Ghana’s mobile money sector has recorded another year of remarkable growth, with transaction value reaching an unprecedented GH¢493.2 billion in April 2026, further cementing digital finance as a critical driver of economic activity and financial inclusion across the country.
Latest figures released in the Bank of Ghana May 2026 Summary of Economic and Financial Data show that the value of mobile money transactions increased significantly from GH¢365.0 billion recorded in April 2025, representing a year-on-year growth of approximately 35.1 per cent.
The volume of transactions also rose sharply over the same period, climbing from 778 million transactions in April 2025 to 967 million in April 2026. The increase highlights the growing reliance of Ghanaians on mobile money platforms for daily financial activities, including transfers, merchant payments, savings, utility payments, and small business transactions.
The latest data underscore how mobile money has evolved far beyond its original purpose as a basic peer-to-peer transfer service. Today, it has become a central pillar of Ghana’s financial ecosystem and one of the country’s most dominant payment channels.
According to the Bank of Ghana data, registered mobile money accounts increased from 75.2 million in April 2025 to 83.0 million in April 2026. More importantly, active mobile money accounts — defined as accounts that conducted at least one transaction within the previous 90 days — grew from 24.2 million to 26.0 million.
Analysts say the rise in active accounts suggests stronger consumer confidence and deeper integration of digital financial services into everyday life, rather than merely an increase in dormant or inactive registrations.
The sector’s operational infrastructure also expanded considerably during the review period. Registered mobile money agents rose from 911,000 to 992,000, while active agents increased from 414,000 to 534,000.
The growth in active agents is particularly important for rural and underserved communities where access to traditional banking services remains limited. Mobile money agents continue to serve as vital financial access points for millions of people who rely on digital wallets for transactions, savings, and cash withdrawals.
Another key trend highlighted in the report is the increasing tendency of users to store funds in their mobile wallets instead of using them only as temporary transfer channels.
The balance on float — which represents the total funds held in mobile money wallets — rose from GH¢28.2 billion in April 2025 to GH¢36.7 billion in April 2026. Financial experts believe this trend reflects growing public trust in mobile money platforms and suggests that many users now treat their wallets as short-term savings tools.
Cross-network mobile money interoperability also continued to improve. The value of interoperability transactions increased from GH¢4.0 billion in April 2025 to GH¢5.8 billion in April 2026, while transaction volumes rose from 23.1 million to 31.7 million.
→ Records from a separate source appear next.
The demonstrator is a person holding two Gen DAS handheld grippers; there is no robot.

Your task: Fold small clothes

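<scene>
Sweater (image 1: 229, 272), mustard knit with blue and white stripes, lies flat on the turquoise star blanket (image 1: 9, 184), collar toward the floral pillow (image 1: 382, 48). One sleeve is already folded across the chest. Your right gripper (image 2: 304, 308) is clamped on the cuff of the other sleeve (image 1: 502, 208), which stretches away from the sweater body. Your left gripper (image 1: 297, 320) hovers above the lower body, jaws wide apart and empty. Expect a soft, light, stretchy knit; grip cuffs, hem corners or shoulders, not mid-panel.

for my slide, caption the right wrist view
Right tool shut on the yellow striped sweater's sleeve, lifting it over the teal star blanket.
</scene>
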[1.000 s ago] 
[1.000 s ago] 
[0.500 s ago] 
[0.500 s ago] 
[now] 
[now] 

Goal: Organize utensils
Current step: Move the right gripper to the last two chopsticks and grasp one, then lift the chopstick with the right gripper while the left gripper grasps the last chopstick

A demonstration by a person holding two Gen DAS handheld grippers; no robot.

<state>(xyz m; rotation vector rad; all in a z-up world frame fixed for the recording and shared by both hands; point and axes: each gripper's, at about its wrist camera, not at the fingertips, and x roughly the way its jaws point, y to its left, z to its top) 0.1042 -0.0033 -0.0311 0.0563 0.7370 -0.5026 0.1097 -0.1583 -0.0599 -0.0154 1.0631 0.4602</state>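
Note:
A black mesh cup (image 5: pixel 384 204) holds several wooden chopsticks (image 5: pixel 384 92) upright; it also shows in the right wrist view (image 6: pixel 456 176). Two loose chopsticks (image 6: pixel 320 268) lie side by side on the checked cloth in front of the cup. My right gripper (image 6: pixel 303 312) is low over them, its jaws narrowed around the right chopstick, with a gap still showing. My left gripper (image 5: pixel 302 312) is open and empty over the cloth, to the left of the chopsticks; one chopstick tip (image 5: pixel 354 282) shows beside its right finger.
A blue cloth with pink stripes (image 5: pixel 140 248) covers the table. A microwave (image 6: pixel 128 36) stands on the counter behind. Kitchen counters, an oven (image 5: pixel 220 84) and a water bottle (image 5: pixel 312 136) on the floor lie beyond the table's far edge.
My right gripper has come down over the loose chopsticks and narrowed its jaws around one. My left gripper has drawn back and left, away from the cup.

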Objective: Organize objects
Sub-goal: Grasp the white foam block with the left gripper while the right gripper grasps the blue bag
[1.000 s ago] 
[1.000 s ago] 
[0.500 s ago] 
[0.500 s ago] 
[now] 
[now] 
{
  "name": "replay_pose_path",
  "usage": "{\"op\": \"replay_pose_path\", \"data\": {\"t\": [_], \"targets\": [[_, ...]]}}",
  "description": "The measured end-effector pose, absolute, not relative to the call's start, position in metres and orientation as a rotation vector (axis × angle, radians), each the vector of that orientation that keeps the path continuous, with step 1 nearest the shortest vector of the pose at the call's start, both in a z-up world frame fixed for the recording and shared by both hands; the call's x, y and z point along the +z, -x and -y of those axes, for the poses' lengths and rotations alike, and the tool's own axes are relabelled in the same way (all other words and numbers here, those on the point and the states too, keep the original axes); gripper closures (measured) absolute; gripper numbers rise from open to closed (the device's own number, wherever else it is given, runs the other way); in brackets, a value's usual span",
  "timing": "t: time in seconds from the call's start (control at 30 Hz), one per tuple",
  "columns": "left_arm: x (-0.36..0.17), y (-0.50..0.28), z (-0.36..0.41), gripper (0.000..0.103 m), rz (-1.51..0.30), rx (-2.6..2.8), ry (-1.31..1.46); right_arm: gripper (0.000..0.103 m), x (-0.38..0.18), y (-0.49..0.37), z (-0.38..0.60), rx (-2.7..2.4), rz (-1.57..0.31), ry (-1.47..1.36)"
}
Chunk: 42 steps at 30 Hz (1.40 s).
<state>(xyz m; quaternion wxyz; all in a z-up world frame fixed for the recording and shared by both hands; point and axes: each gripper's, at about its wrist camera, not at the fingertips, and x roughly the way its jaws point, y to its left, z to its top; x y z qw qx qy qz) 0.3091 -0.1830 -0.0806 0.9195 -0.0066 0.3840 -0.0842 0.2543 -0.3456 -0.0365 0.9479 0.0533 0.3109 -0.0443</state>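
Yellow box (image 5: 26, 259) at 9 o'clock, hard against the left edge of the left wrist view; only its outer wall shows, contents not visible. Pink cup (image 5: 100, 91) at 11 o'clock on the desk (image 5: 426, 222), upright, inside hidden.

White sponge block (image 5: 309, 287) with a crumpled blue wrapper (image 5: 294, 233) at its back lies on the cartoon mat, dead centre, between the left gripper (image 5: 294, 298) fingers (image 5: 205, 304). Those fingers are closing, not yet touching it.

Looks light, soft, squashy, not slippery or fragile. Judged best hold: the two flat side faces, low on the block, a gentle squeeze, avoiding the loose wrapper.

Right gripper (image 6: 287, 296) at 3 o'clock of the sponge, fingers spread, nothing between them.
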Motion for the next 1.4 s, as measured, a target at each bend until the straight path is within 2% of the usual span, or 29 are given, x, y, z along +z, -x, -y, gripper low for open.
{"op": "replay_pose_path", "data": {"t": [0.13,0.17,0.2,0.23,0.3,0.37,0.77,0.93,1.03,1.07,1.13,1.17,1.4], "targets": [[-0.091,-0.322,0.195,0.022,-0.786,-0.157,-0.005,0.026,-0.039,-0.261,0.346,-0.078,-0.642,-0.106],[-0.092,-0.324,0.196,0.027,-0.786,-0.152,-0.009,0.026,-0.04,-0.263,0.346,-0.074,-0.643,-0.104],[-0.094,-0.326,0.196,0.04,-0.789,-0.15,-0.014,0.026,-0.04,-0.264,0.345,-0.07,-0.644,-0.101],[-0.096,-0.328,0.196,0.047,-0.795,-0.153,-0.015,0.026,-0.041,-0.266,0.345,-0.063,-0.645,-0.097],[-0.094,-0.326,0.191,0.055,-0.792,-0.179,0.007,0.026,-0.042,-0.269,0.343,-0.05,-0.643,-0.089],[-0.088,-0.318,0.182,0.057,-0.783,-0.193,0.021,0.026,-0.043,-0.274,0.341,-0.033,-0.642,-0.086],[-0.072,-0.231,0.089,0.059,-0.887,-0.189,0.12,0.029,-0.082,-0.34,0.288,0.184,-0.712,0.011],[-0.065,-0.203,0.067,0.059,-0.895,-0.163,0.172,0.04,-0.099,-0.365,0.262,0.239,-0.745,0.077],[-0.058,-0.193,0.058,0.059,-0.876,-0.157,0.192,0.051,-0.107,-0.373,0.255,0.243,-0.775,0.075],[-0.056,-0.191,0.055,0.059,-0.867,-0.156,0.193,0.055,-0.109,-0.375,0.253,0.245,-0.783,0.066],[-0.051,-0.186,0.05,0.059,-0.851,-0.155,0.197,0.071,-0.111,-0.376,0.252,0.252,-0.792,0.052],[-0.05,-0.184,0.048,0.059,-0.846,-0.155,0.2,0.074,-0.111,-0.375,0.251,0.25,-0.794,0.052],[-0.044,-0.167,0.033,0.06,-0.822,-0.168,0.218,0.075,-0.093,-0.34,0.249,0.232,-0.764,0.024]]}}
The figures point to a more integrated digital payments ecosystem where subscribers can transfer funds more seamlessly across different mobile networks without restrictions.
Mobile money’s dominance becomes even more evident when compared to other payment systems operating within Ghana’s financial sector.
Cheque transactions recorded a total value of GH¢36.6 billion in April 2026, representing less than eight per cent of mobile money transaction value during the same period. Meanwhile, Ghana Interbank Payment and Settlement Systems (GhIPSS) Instant Pay processed GH¢79.0 billion, while internet banking transactions reached GH¢42.0 billion — both significantly lower than the GH¢493.2 billion processed through mobile money platforms.
By both transaction value and volume, mobile money remains Ghana’s largest and most widely used payment channel by a substantial margin.
The latest figures reaffirm the growing transformation of Ghana into a largely digital financial economy, where mobile money has become the primary means through which millions of citizens participate in commerce, banking, and everyday economic activity.
Industry experts say continued investments in digital infrastructure, interoperability, cybersecurity, and financial literacy will be critical to sustaining the sector’s rapid growth and ensuring broader financial inclusion nationwide.